Искусство как язык – языки искусства. Государственная академия художественных наук и эстетическая теория 1920-х годов - стр. 107
3) Из принципа абсолютной адеквации следует принцип обязательной целостности произведения искусства, т. е. понимание его как уникального события. Из чего далее следует весьма экстравагантный вывод Лосева о том, что любое художественное произведение – это живое существо.[348] Лосев говорил совсем не метафорически, а в буквальном смысле слова. В контексте его диалектики это более понятно, потому что для Лосева жизнь – любое состояние материи, к которому прикоснулось излучение Единого: материя как бы заставляет себя организоваться вокруг этой точки прикосновения и воспроизводить Единое в той мере, в какой это возможно. Единое, со своей стороны, диалектически осваивает материю. Когда же смысл осваивает свое инобытие, получается живое существо, у которого есть свой центр, свое квази-«я», свое «тело» и определенная внутренняя биография этого «я», потому что, по некоторым замечаниям Лосева, художественное произведение не застывает и не исчезает после его создания – в нем продолжается внутренний диалог его формы и содержания. Внешняя оболочка диалога – это исторические интерпретации произведения. Эта внешняя биография может быть очень сложной, интересной (скажем, можно проследить, как «Гамлета» Шекспира забывали, вспоминали, считали шедевром, смеялись над ним и т. д.). Но сама внешняя биография возможна благодаря внутренней с ее постоянной динамикой, обусловленной тем, что любой шаг Единого по лестнице духовных имен порождает новый тип жизни. Отсюда любимое лосевское выражение, которое воспринимается как метафора: диалектика – это не описание жизни, а сама жизнь. Но в данном случае это не риторика, а фиксация системного момента в проявлении энергии эйдоса, превращающего состояние инобытия в художественное произведение.

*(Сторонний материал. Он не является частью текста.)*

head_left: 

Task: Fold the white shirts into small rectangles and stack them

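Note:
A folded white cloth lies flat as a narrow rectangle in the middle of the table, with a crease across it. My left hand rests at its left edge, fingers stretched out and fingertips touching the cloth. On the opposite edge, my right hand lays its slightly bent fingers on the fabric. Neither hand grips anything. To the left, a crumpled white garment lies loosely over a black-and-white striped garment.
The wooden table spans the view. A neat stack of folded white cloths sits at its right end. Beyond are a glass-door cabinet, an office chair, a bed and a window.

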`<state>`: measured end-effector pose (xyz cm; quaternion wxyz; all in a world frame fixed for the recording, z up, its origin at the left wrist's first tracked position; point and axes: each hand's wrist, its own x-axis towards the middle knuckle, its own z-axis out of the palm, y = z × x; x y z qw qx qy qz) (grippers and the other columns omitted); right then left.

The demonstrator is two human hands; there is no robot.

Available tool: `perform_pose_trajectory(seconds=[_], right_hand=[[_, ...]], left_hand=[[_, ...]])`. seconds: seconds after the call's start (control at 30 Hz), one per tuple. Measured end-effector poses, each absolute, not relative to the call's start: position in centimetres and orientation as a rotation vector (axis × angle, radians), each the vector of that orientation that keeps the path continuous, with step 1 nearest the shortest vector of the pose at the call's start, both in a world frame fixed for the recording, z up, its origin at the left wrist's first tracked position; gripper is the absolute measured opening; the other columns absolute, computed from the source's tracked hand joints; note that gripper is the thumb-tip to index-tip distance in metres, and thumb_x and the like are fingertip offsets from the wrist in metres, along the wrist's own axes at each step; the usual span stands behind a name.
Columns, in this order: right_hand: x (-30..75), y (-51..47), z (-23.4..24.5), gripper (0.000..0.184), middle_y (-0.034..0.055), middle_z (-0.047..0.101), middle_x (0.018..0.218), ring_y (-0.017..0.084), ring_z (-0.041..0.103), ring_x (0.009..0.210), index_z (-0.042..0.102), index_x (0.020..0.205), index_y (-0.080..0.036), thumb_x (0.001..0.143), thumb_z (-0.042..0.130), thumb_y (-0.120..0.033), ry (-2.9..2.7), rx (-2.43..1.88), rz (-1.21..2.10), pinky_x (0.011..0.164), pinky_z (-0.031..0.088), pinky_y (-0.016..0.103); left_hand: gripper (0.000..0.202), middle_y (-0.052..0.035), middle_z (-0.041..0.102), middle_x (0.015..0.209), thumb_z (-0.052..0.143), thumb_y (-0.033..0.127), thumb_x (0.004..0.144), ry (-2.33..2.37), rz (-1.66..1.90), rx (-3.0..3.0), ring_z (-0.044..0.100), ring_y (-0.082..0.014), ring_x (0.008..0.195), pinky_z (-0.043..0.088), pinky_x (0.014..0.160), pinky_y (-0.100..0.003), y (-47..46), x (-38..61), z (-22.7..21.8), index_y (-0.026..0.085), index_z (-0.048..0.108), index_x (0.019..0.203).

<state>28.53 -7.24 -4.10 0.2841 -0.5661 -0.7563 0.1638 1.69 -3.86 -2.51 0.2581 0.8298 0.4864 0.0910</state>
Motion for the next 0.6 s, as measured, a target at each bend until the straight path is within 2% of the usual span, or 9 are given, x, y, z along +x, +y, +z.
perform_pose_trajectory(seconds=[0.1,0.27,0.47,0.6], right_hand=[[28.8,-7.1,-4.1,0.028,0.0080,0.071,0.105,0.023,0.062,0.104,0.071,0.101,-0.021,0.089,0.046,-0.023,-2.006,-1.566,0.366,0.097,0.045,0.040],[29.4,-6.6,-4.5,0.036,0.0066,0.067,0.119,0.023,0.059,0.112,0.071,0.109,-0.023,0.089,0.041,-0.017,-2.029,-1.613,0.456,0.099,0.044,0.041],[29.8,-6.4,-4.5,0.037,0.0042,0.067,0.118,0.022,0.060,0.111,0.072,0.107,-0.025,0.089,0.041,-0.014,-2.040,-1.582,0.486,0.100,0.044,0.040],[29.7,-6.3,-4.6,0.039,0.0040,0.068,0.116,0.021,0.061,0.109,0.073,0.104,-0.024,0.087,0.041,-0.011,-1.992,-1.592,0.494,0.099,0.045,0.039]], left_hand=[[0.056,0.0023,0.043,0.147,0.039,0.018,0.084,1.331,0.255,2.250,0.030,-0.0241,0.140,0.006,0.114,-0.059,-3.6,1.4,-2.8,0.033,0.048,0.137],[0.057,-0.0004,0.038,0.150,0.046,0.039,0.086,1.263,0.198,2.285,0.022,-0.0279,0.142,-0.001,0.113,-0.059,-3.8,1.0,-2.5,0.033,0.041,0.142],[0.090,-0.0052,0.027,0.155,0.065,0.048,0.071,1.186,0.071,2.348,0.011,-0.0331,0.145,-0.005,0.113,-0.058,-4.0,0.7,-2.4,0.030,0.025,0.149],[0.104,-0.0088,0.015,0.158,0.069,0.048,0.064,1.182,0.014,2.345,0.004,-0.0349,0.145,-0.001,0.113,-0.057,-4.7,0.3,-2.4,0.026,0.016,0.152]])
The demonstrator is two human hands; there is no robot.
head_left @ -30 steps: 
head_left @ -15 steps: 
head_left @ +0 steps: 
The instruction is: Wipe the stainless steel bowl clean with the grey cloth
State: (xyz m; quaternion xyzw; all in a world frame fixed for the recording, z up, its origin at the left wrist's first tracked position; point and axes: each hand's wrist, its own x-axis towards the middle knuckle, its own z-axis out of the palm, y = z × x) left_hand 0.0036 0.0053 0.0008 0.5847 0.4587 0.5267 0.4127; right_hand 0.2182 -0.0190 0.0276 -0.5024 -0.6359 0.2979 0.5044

4) Следующий своеобразный момент – учение о первообразе: одна из самых оригинальных новаций Лосева в «Диалектике художественной формы».[349] В данном случае нельзя объяснять лосевский «первообраз» платоническими метафорами или гетевским прафеноменом. У Лосева «первообраз» – это наглядно данная сущность или смысловая предметность, которая является источником всех своих возможных воплощений в рамках художественной формы. Парадокс в том, что этот первообраз появляется не вне художественного произведения – как некий образец, а как одна из его функций. Исходная категория во всех построениях книги – «выраженность». Художественная форма – это то состояние высшего смысла, когда он выражен, экспрессивно воплощен. Но любая выраженность смысла сразу задает нам два полюса. Первый – конкретное выражение в образах, в идеях, а если говорить в совокупном смысле – именно в символе, потому что символ позволяет существовать этому смыслу как единичности. И второй полюс – эта же данная выраженность, но выявляющая свой первообраз, указывающая, как пульсирует некий центр художественного произведения, который – по всем законам апофатики – остается невыраженным. Здесь очень важно, что перед нами не динамика отображения внешней реальности. Первообраз – это странный элемент художественного целого, который не детерминирует произведение, но функционально возникает только тогда, когда образ воплотил себя в материале; это обязательный полюс абсолютного, который возникает в любом произведении искусства. Сознает сам автор это высвечивание первообраза или нет – совершенно неважно, как утверждает Лосев.